Nature is full of beauty. It is also full of fascinating stories that describe the ways in which plants and animals have adapted over time to perfectly fit into their environment. These stories have always captivated me, which is why I was drawn to today's poetry title. In this book readers will find poems and real-life stories about the plants and animals that make their homes in meadows.
Butterfly Eyes and other secrets of the meadow
Joyce Sidman
Illustrated by Beth Krommes
Poetry Picture Book
For ages 7 to 12
Houghton Mifflin Harcourt, 2006, 978-0618-56313-5
The first touches of dawn’s light touches the plants and the trees in the meadow. In this time of “almost-light,” something lies on leaves, grass blades, spider webs, and on the wings of insects. When the sun’s warmth touches these things, the drops start to disappear. What are these “jewels of the dawn?”
At this same time of day a creature waits to be warmed by the sun, for only with that warmth can it start to move, to “flex” and loosen, and to prepare for that first leap of the day. What is this creature?
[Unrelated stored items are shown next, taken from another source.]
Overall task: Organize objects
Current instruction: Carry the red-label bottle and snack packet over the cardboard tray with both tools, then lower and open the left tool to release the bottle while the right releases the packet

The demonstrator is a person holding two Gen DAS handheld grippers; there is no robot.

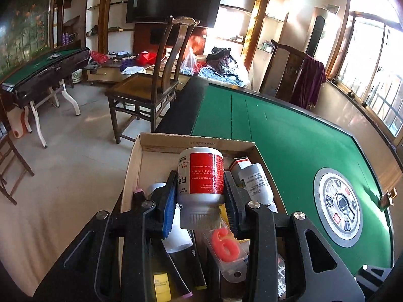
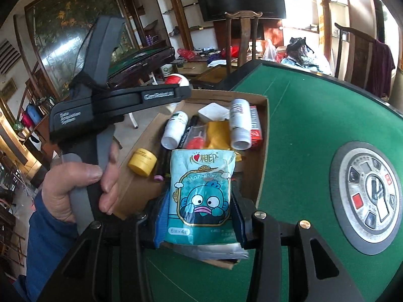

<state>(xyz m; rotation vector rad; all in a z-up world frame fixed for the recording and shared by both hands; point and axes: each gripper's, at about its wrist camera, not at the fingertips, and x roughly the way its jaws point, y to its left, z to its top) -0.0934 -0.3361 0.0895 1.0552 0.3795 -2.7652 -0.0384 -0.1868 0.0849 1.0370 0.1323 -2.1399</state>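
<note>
Bottle [image 1: 200,176] is clamped in the left hand-held gripper [image 1: 200,196] and tissue pack [image 2: 200,196] in the right hand-held gripper [image 2: 199,216], both carried just above the cardboard box [image 2: 262,156], apparently for sorting.

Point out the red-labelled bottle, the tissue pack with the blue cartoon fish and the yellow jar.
red-labelled bottle [image 1: 201,178]: left wrist view, on its red label.
tissue pack [image 2: 201,191]: right wrist view, on the cartoon fish.
yellow jar [image 2: 142,162]: right wrist view, on its side wall.
</note>
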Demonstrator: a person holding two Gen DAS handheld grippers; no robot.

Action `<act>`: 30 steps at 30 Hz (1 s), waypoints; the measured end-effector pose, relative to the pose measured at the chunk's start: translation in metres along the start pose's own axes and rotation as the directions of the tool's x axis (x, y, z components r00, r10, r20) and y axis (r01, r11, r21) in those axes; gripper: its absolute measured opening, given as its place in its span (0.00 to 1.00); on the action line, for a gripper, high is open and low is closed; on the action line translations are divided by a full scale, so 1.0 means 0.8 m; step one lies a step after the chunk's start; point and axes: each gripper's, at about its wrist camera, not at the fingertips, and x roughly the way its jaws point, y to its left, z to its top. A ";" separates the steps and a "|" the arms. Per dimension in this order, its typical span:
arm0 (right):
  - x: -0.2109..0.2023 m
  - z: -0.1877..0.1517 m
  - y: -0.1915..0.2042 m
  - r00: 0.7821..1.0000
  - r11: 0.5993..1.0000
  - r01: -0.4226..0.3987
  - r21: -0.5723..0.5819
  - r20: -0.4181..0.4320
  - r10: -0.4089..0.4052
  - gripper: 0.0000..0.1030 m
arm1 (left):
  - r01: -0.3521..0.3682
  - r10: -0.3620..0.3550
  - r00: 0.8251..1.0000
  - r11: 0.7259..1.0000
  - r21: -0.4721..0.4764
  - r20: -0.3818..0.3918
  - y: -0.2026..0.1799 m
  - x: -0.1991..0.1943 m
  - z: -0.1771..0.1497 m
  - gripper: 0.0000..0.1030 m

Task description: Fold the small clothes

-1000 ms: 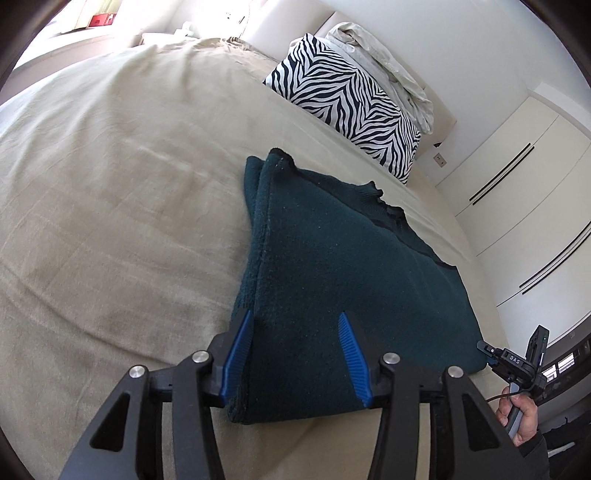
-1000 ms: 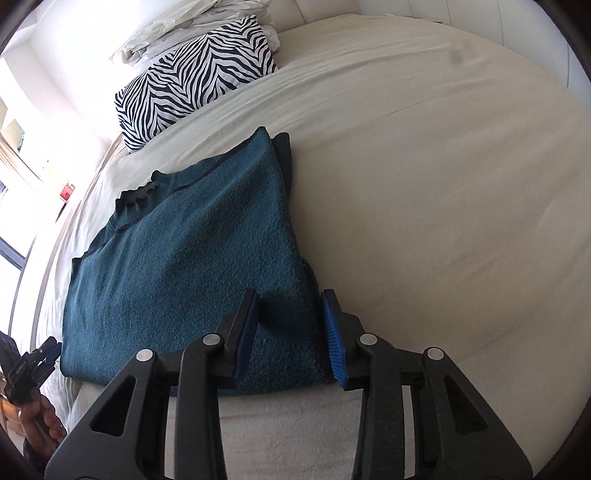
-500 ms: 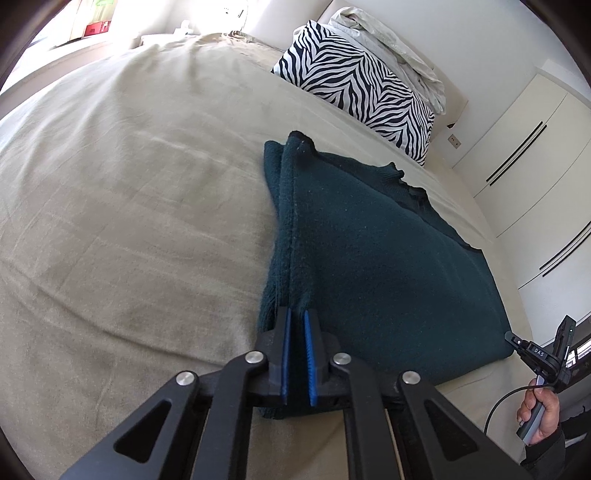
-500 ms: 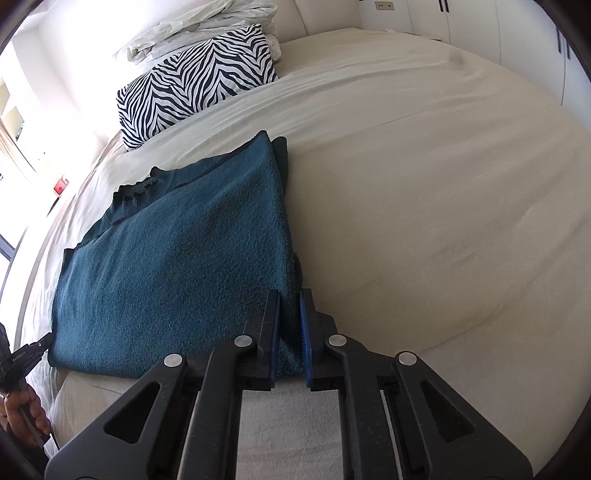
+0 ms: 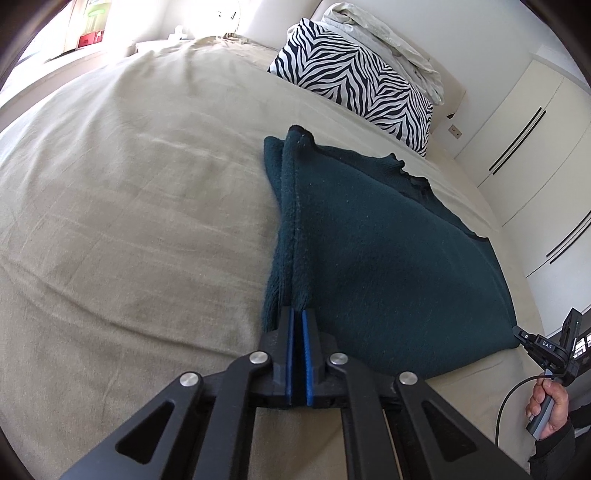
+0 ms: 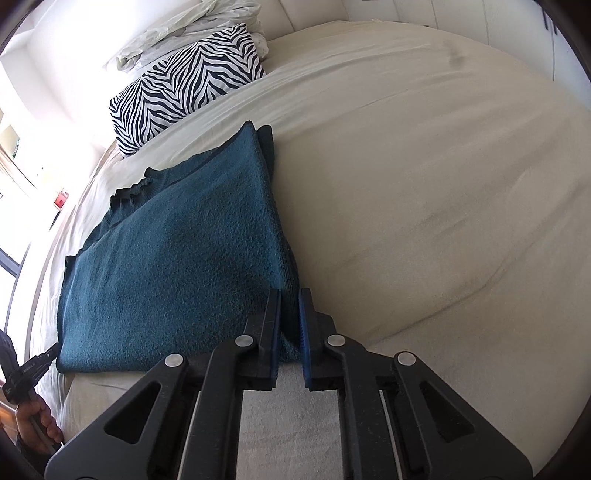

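**On the bed, both my claws pinch one edge of a folded teal garment**

Across a beige bed cover [image 5: 129, 221] lies a dark teal fleece garment [image 5: 388, 266], folded flat into a rough rectangle with its layers stacked. It sits near the middle of the bed, well short of the pillows.

My left gripper [image 5: 297, 321] is at the garment's near left corner. Its two blue-lined fingers are pressed together with the doubled fleece edge squeezed between them, and the cloth puckers into small ridges just ahead of the tips.

My right gripper [image 6: 289, 306] is at the near right corner of the same garment [image 6: 177, 258]. Its fingers are drawn close, with a narrow band of teal cloth caught between them, so it too is clamped on the fabric. From the right wrist camera, the left gripper shows small at the far left edge, held in a hand [image 6: 35, 424].

From the left wrist camera, my right hand [image 5: 550, 410] appears at the lower right, wrapped around its gripper handle, with a black cable trailing from it.

Beyond the garment, a zebra-striped pillow [image 5: 354, 77] leans at the head of the bed, with crumpled white bedding [image 5: 388, 33] piled behind it. White wardrobe doors [image 5: 535, 147] with dark slot handles stand beside the bed.
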 end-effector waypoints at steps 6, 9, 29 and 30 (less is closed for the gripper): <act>-0.037 0.015 0.006 0.998 0.998 0.039 0.050 0.048 -0.041 0.16 | -0.079 0.067 0.991 0.992 0.103 0.118 -0.045 -0.047 0.020 0.28; -0.057 0.034 0.029 0.994 0.999 0.010 0.037 0.110 -0.014 0.40 | -0.105 0.078 0.984 0.981 0.162 0.162 -0.073 -0.047 0.046 0.56; 0.187 0.109 0.226 0.830 0.831 -0.505 0.231 -0.135 0.542 0.43 | -0.177 0.183 0.983 0.943 0.281 0.005 -0.120 0.136 0.105 0.65; 0.184 0.114 0.212 0.828 0.820 -0.512 0.256 -0.107 0.551 0.43 | -0.175 0.180 0.984 0.944 0.279 0.006 -0.119 0.136 0.105 0.65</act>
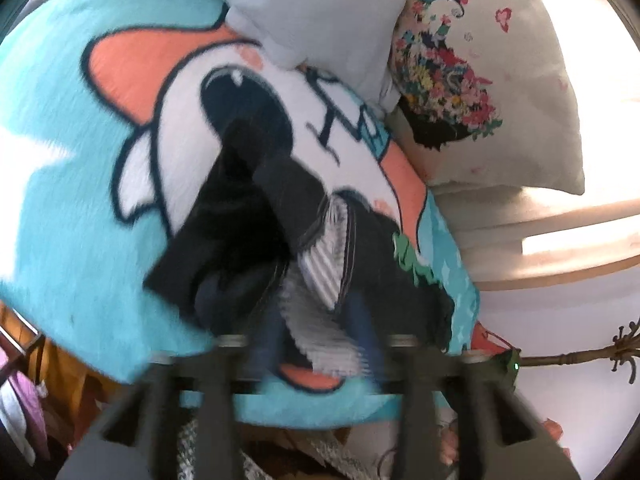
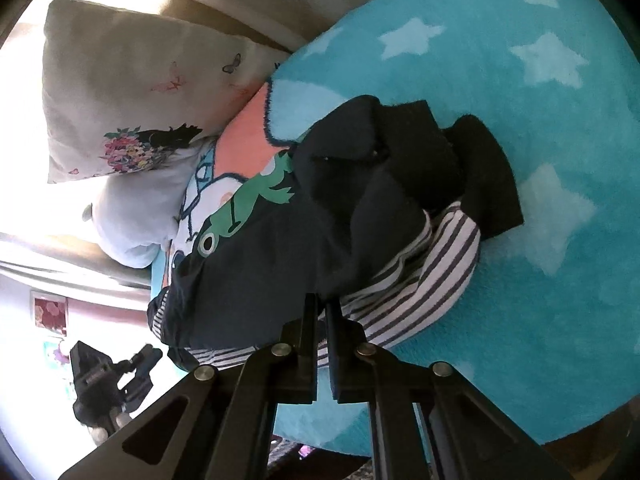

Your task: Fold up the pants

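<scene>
Turquoise plush blanket (image 2: 520,240) with pale stars and a cartoon print covers the work surface; dark navy pants (image 2: 320,216) sit bunched on it, striped lining (image 2: 424,280) turned out along the near edge, green frog print (image 2: 256,200) on the far side.

Right gripper (image 2: 322,306): clenched, fingers nearly together right at the pants' near hem where navy meets stripes. Fabric edge sits at the fingertips; looks pinched, but the contact itself is hidden behind the fingers.

Left gripper (image 1: 316,344): jaws parted, blurred. Striped lining and navy cloth lie between and ahead of the fingers; pads not visibly pressing on anything. It also shows in the right wrist view (image 2: 116,384), low and well apart from the pants.

Edges: the blanket's rim curves off below both grippers. The pants' dark cuff (image 2: 492,188) ends on open blanket.

Room: bare starred blanket beyond and beside the pants is free. The other side is crowded: floral cream pillow (image 2: 132,92), pale blue cushion (image 2: 140,216) butted against the blanket edge, the cushion just beside the frog end.
</scene>
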`<control>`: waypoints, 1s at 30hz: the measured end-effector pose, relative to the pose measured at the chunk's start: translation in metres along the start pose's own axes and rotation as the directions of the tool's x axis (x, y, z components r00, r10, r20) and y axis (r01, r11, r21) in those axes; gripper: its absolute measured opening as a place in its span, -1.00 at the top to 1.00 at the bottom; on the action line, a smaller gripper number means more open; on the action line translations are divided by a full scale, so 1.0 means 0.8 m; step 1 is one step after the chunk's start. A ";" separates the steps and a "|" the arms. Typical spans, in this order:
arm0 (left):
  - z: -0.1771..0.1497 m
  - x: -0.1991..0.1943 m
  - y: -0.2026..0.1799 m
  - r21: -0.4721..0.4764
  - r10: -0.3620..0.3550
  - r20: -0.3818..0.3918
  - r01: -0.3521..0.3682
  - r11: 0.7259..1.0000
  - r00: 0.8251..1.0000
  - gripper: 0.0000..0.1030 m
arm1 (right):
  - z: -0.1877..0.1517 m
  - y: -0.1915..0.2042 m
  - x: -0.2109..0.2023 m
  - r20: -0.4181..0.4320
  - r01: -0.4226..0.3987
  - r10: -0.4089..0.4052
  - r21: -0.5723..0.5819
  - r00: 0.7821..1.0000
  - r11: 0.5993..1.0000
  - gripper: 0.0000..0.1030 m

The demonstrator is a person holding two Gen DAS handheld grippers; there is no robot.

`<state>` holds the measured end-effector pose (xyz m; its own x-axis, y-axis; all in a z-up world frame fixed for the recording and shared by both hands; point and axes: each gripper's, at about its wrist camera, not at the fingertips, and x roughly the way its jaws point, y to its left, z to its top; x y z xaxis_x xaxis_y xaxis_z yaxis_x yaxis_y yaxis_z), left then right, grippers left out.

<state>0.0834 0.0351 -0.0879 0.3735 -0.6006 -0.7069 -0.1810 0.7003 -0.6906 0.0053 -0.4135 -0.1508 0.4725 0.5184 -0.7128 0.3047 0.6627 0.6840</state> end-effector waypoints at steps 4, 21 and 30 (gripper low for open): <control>0.024 0.013 -0.008 -0.007 -0.012 0.012 0.013 1.000 1.000 -0.14 | 0.002 -0.002 -0.001 0.005 0.010 -0.010 -0.002 1.000 1.000 0.93; 0.031 0.017 -0.030 -0.048 0.010 -0.010 -0.010 0.999 1.000 0.92 | -0.003 -0.011 0.024 -0.094 -0.186 0.199 0.132 0.975 0.974 0.14; 0.017 -0.010 -0.048 -0.040 -0.028 0.024 0.029 0.999 0.999 0.92 | -0.006 -0.014 0.039 -0.148 -0.197 0.236 0.240 0.960 0.951 -0.04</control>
<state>0.0997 0.0182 -0.0537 0.4000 -0.6104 -0.6836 -0.2067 0.6666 -0.7162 0.0126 -0.4021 -0.1816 0.4035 0.7342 -0.5461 0.3949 0.3987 0.8277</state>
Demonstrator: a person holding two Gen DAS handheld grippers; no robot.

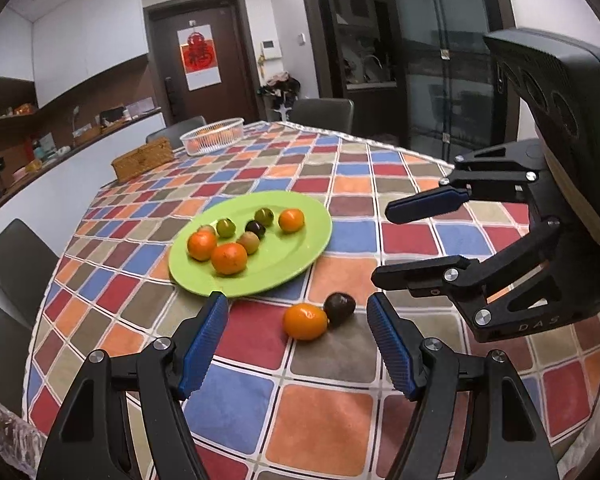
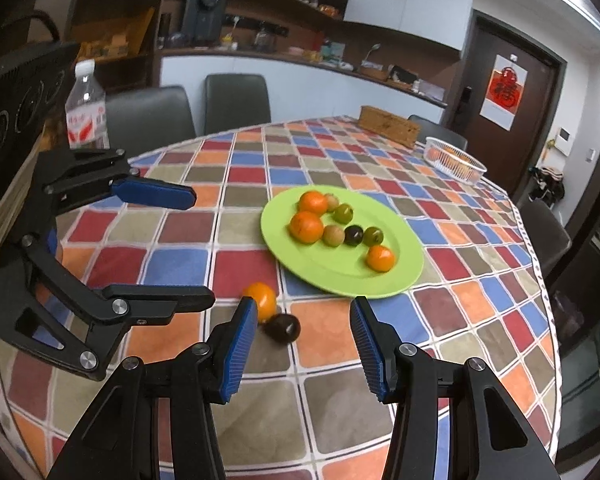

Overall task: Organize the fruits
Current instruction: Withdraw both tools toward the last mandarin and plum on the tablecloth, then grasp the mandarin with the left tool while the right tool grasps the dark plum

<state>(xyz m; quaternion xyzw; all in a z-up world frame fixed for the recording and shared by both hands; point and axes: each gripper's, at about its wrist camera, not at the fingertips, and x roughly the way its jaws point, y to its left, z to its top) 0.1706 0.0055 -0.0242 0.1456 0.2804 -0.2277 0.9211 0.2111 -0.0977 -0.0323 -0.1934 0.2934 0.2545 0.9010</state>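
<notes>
A green plate [image 1: 300, 256] [image 2: 340, 276] on the checked tablecloth holds three oranges and several small green and dark fruits. In front of it, on the cloth, an orange [image 1: 304, 322] [image 2: 262, 298] lies touching a dark plum [image 1: 339, 308] [image 2: 283, 327]. My left gripper [image 1: 296, 298] hangs open just short of this pair, nothing between its blue pads. My right gripper [image 2: 304, 300] is open too, with the plum ahead of its gap and the orange partly hidden behind its left finger. Each view shows the other gripper from the side: right [image 1: 382, 246], left [image 2: 202, 248].
A white mesh basket [image 1: 212, 136] [image 2: 454, 160] with orange fruit and a wicker box [image 1: 142, 158] [image 2: 388, 124] stand at the table's far end. A water bottle [image 2: 85, 108] stands behind the left gripper. Dark chairs ring the table.
</notes>
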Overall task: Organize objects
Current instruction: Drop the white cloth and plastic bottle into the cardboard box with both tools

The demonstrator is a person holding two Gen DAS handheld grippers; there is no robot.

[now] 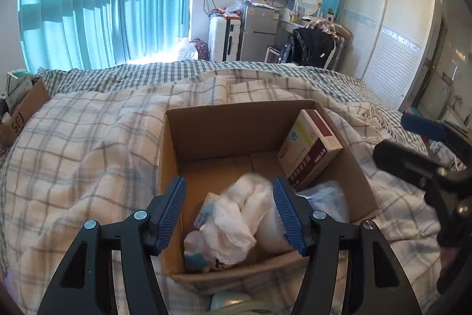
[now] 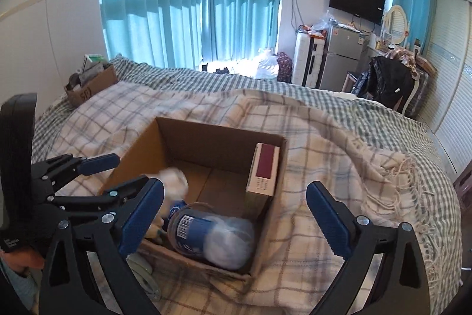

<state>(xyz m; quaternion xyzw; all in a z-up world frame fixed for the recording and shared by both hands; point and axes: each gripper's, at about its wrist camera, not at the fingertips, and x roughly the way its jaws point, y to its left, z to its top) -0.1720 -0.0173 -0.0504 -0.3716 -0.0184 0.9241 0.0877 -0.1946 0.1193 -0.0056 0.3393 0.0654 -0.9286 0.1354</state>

When they read the text that follows these two poems, readers soon find out that the “jewels of the dawn” are drops of dew, and the creature who so needs the warmth of the sun is a grasshopper. We learn what dew is, and why the grasshopper is sluggish until it is warmed up.
In the next poem we encounter some small sleeping creatures that are furry and that have long ears. As they sleep they have their “Paws folded close beneath whisker and chin.” Not far away is another creature that is already up and about. He trots through the meadow, on a mission. What are these animals?
On the next page we learn that the mysterious “He” we met a moment ago is a fox, and the sleeping bundles of fur are baby rabbits that are safe from foxes and other predators in their nest of grasses and fur.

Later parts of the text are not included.